# Exercise goal
At the line with "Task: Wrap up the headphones", start repeating the data, and continue line by line through the final line, exactly.
_ _ _ _ _ _ _
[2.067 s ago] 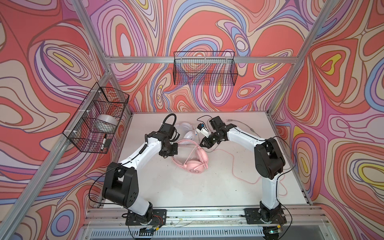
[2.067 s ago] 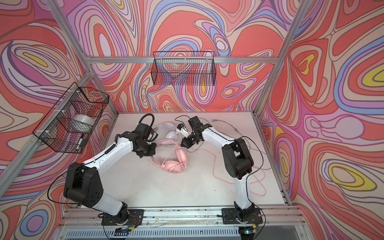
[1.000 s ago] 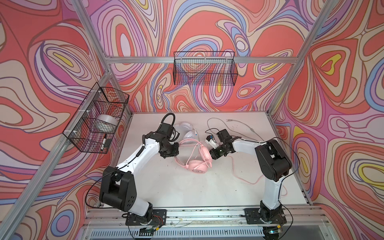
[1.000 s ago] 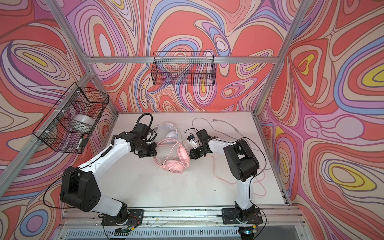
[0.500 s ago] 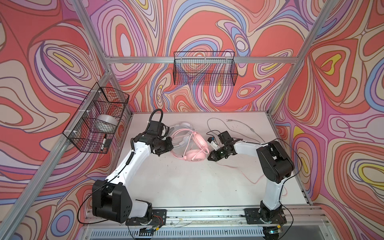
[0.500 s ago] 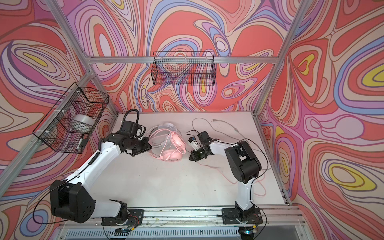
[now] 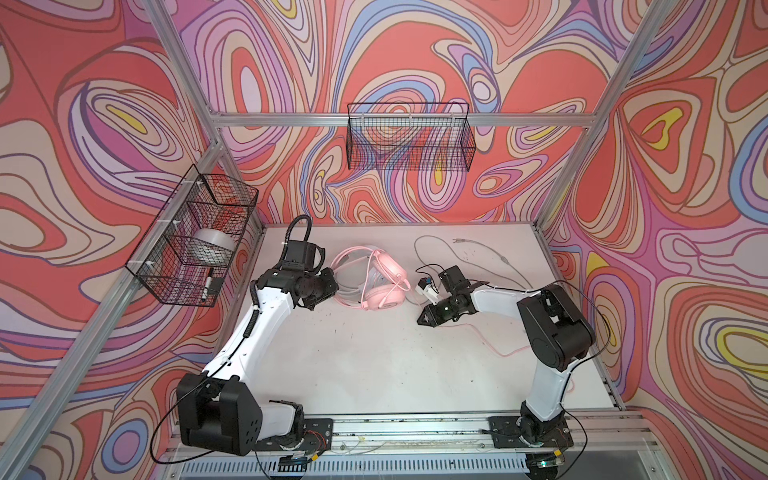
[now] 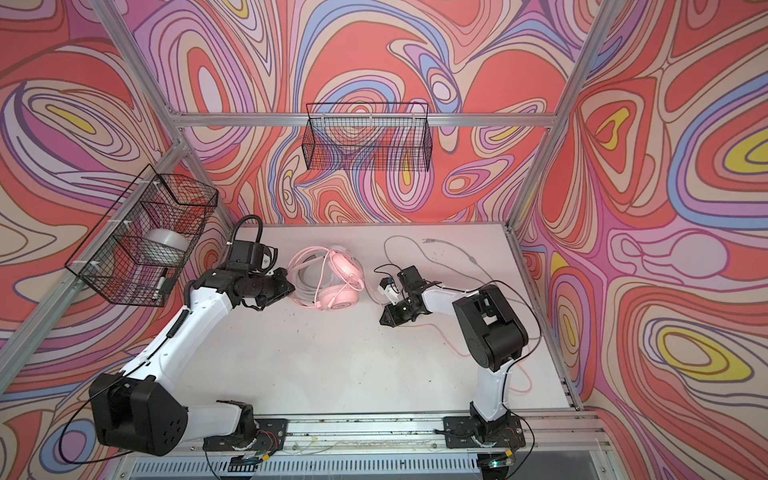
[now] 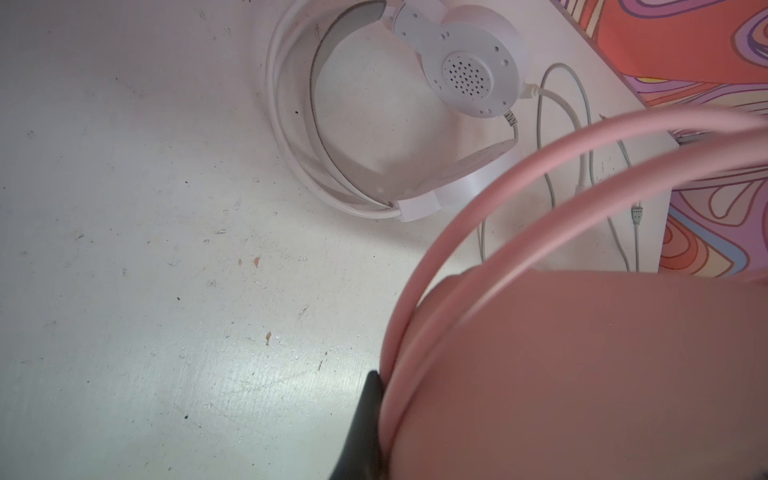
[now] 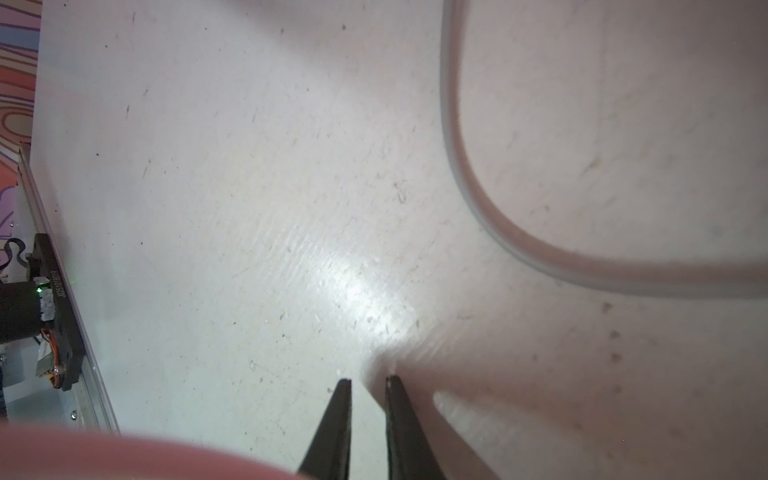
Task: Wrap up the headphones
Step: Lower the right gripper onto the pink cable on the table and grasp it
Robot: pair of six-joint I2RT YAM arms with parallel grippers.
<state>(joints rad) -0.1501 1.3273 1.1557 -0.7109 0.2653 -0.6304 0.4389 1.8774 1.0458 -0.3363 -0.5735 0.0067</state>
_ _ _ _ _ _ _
# Solution to the exercise
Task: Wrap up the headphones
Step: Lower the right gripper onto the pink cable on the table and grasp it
Robot: pair of six-joint I2RT YAM arms with parallel grippers.
<state>(joints rad) -0.1501 1.3273 1.1557 -0.7109 0.2653 -0.6304 0.4389 1.8774 1.0458 -0.3363 -0.5735 0.0067</state>

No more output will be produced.